→ **Required action**
Check every line below for the string "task", and copy the lines that contain it.

Data to examine Block Start

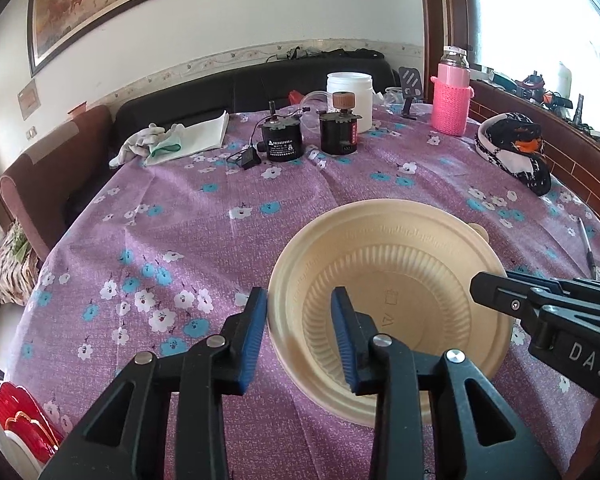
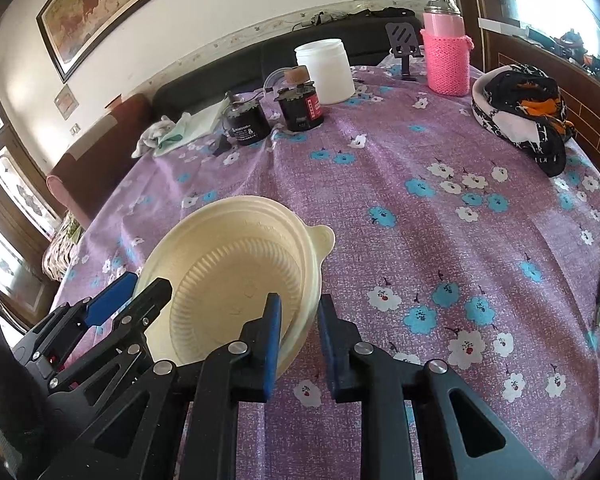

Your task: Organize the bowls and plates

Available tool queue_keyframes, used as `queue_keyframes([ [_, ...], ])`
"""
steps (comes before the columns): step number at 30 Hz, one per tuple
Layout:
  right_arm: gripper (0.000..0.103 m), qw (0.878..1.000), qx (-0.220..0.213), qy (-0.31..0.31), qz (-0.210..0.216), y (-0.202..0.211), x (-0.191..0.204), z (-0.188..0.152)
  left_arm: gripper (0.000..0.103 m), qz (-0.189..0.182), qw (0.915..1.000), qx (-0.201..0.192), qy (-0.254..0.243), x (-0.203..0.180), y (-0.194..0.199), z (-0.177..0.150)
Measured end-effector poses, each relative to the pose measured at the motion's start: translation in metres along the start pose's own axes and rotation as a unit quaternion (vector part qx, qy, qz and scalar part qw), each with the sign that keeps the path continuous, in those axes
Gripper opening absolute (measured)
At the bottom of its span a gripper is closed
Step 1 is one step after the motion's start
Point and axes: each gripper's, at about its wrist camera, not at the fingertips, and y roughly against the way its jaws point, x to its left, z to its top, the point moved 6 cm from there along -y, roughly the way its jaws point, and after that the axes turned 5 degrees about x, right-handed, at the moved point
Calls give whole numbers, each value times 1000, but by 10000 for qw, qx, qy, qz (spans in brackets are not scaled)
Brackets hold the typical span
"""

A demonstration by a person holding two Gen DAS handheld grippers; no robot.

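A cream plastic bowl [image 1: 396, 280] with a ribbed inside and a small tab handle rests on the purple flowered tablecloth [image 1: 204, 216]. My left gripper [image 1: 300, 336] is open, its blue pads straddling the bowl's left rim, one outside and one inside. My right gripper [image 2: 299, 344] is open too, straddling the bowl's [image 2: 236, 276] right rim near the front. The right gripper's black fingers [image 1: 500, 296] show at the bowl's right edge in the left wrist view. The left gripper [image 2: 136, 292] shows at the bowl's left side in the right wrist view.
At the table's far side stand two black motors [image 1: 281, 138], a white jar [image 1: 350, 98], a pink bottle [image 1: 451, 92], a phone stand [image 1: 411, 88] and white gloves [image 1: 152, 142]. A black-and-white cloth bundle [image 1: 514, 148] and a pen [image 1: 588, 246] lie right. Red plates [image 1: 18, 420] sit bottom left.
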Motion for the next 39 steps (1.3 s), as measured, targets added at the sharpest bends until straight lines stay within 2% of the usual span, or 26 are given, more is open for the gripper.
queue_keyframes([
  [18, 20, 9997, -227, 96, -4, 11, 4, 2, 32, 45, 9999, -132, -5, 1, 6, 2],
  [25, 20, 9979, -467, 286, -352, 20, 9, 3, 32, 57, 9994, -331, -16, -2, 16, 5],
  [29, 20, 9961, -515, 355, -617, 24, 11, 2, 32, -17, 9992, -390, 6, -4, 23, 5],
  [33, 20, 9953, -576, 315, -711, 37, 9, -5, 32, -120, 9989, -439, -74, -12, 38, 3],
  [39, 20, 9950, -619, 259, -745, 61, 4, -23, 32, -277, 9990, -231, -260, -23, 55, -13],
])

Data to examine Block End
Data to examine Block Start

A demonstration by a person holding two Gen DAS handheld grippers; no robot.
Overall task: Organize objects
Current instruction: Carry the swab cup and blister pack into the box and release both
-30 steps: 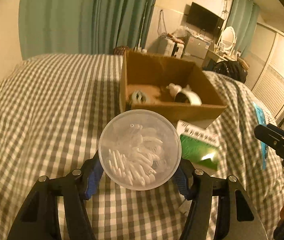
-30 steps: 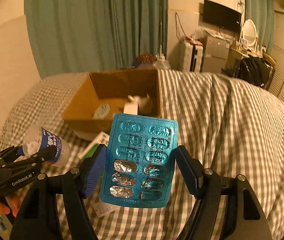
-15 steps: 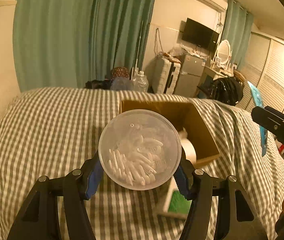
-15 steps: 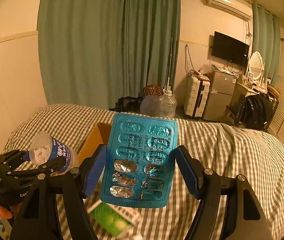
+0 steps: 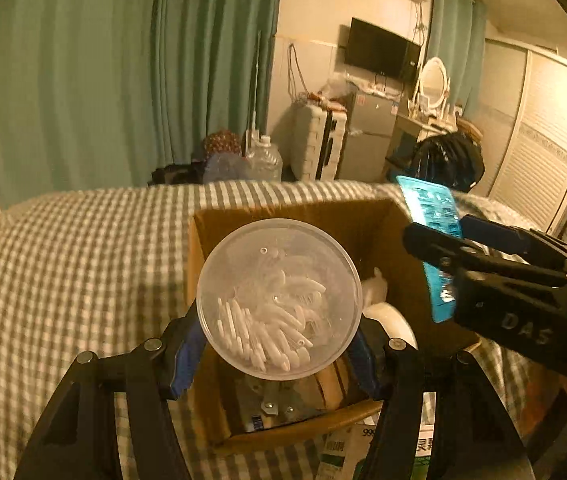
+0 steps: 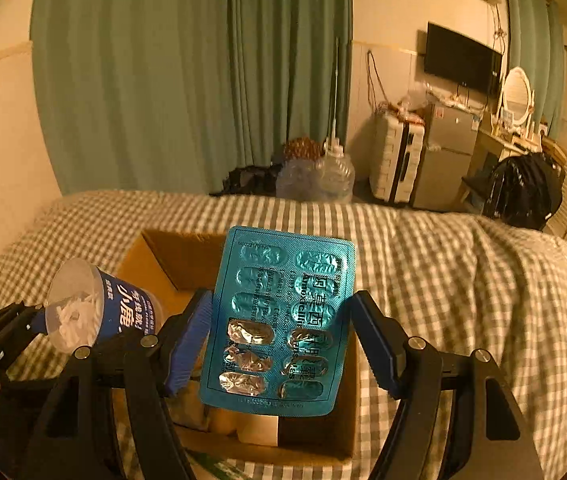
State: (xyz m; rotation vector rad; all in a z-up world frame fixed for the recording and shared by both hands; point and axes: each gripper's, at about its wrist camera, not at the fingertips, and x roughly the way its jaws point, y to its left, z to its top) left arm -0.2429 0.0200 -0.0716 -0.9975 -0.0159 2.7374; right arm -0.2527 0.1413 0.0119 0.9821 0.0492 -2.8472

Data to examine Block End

→ **Solution below**
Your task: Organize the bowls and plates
Overall task: Organize objects

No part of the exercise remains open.